In fact, one impact BK has had is to very fundamentally make us (and me in particular) change how we do things. That ranges from the fine-grained changeset tracking to just how I ended up trusting submaintainers with much bigger things, and not having to work on a patch-by-patch basis any more. So the three years with BK are definitely not wasted: I'm convinced it caused us to do things in better ways, and one of the things I'm looking at is to make sure that those things continue to work.

So I just wanted to say that I'm personally very happy with BK [BitKeeper], and with Larry. It didn't work out, but it sure as hell made a big difference to kernel development. And we'll work out the temporary problem of having to figure out a set of tools to allow us to continue to do the things that BK allowed us to do.

In reality, while he posted the public breakup news to the mailing list on April 6th, Linus had already been hard at work. Three days prior, right after the release of 2.6.12-rc2, he had halted his work on the Linux kernel and switched his full focus to finding an alternative to BitKeeper.

Linus’s goal was to have “something usable in two weeks.” As part of that April 6th email, he announced "I'm going to be effectively off-line for a week (think of it as a normal "Linus went on a vacation" event) and I'm just asking that people who continue to maintain BK trees at least try to also make sure that they can send me the result as (individual) patches, since I'll eventually have to merge some other way.”

Linus’s emails conveyed a clear sense of the urgency; after all, the next Linux kernel release was blocked until he could figure this out.

In an email on April 7th he even noted that in the worst case scenario, the Linux Kernel might even move to a centralized version control system: "NOTE! I detest the centralized SCM model, but if push comes to shove, and we just can't get a reasonable parallel merge thing going in the short timeframe (ie month or two), I'll use something like SVN on a trusted site with just a few committers, and at least try to distribute the merging out over a few people rather than making me be the throttle.”

While the outcome is clear to us in retrospect, at the time, the emails show that writing a custom version control system was far from a given. Out of the 205 emails in the chain that spanned from the first email on April 6th to the last on April 12th, there was much discussion of other open-source alternatives — Monotone, GNU arch, Bazaar-ng, Darcs — with some of these tools’ creators jumping in to advocate for their project.

(Even the Subversion developers chimed in with their post "Please Stop Bugging Linus Torvalds About Subversion.”)

The main consideration, especially from Linus, seemed to be overall performance of each of these tools. All in all, out of all 205 emails, there was a lot of talk of performance and efficiency of the various tools.

The biggest question on everyone’s mind seemed to be: would any of the existing tools work for a project the size of the Linux kernel?

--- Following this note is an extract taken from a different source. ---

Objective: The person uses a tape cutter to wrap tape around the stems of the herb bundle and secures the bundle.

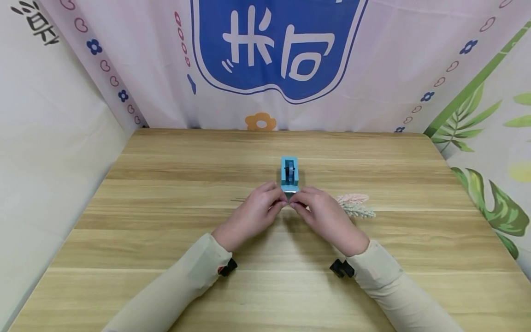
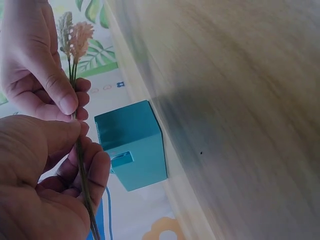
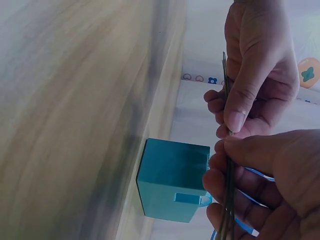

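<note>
My left hand (image 1: pixel 258 208) and right hand (image 1: pixel 322 216) meet at the fingertips over the table, just in front of a blue tape dispenser (image 1: pixel 290 188). Between thumb and fingers both pinch the same thin bundle of artificial flower stems (image 2: pixel 81 167), held crosswise. The flower heads, one pink (image 1: pixel 353 198) and one pale green (image 1: pixel 359 211), stick out past the right hand. Bare stem ends (image 3: pixel 224 65) reach beyond the left hand in the right wrist view. Whether tape lies on the stems under the fingertips is hidden.
The dispenser stands on the wood-grain table (image 1: pixel 166 193) with a tape roll (image 1: pixel 291 170) inside it. A printed curtain (image 1: pixel 166 92) hangs behind the table's back edge. Small black devices (image 1: pixel 342 268) are strapped at both wrists.
</note>
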Motion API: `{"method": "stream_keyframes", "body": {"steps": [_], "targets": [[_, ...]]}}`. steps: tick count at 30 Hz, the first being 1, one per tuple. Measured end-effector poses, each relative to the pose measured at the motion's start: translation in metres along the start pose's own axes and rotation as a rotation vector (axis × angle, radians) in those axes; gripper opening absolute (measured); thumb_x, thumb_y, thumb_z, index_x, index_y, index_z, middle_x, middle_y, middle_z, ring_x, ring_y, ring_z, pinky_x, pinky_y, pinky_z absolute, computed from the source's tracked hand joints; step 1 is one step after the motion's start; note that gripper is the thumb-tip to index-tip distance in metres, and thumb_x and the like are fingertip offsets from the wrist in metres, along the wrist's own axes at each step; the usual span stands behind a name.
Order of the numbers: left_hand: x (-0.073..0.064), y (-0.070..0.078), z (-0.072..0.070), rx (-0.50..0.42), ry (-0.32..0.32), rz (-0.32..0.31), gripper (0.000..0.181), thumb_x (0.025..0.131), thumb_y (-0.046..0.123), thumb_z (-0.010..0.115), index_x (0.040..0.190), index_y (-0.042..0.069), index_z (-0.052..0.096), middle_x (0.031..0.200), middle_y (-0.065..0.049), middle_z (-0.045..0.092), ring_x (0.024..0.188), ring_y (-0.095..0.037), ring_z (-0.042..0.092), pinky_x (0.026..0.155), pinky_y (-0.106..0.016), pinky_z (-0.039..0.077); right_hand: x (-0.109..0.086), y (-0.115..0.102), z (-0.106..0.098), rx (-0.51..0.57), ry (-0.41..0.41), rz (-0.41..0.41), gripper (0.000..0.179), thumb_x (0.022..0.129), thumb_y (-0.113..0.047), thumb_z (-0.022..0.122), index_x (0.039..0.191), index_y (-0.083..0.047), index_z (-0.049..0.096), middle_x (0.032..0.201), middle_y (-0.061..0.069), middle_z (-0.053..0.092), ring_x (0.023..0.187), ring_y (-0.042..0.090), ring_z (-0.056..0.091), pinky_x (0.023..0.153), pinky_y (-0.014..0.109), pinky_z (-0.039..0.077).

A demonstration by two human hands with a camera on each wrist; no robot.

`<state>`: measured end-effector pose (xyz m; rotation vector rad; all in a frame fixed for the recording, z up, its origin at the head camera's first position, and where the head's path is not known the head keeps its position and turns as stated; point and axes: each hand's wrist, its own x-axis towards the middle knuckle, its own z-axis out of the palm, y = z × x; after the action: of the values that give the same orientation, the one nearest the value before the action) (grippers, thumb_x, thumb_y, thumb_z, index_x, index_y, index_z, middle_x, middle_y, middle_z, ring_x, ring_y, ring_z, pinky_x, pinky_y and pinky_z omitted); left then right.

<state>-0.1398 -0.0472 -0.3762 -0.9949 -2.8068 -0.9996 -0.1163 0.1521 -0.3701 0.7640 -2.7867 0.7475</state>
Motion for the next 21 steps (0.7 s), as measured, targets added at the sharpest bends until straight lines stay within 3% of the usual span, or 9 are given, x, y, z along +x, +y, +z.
{"method": "stream_keyframes", "body": {"steps": [16, 21], "targets": [[0.002, -0.009, 0.014, 0.048, -0.147, -0.073, 0.008, 0.100, 0.009, 0.071, 0.101, 0.007, 0.079, 0.101, -0.004, 0.072, 0.089, -0.012, 0.065, 0.084, -0.030, 0.059, 0.000, 0.008, 0.018, -0.031, -0.148, 0.043, 0.009, 0.099, -0.013, 0.072, 0.102, -0.010, 0.080, 0.101, 0.004, 0.078, 0.095, 0.018, 0.073, 0.086, 0.037, 0.061], [0.002, -0.009, 0.014, 0.088, -0.169, -0.052, 0.009, 0.099, 0.010, 0.072, 0.104, 0.007, 0.080, 0.102, -0.005, 0.073, 0.093, -0.016, 0.068, 0.087, -0.033, 0.060, 0.000, 0.010, 0.020, -0.049, -0.174, 0.041, 0.009, 0.100, -0.013, 0.071, 0.102, -0.010, 0.080, 0.098, 0.003, 0.077, 0.092, 0.017, 0.071, 0.083, 0.037, 0.060]]}}
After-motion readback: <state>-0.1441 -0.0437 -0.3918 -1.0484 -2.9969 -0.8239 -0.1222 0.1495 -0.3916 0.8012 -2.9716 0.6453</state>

On April 8th, two days after his initial email and five days after he started work in earnest, Linus shared an update: “In the meantime (and because monotone really is that slow), here's a quick challenge for you, and any crazy hacker out there: if you want to play with something really nasty (but also very very fast), take a look at kernel.org:/pub/linux/kernel/people/torvalds/.”

Git was born.

When we hear about Linus writing the original Git in two weeks, it’s worth adding a large caveat: when we think of git today, we think of the user-facing commands and the overall workflow but at the time, the goals — and mandate — were much different and far more limited in scope.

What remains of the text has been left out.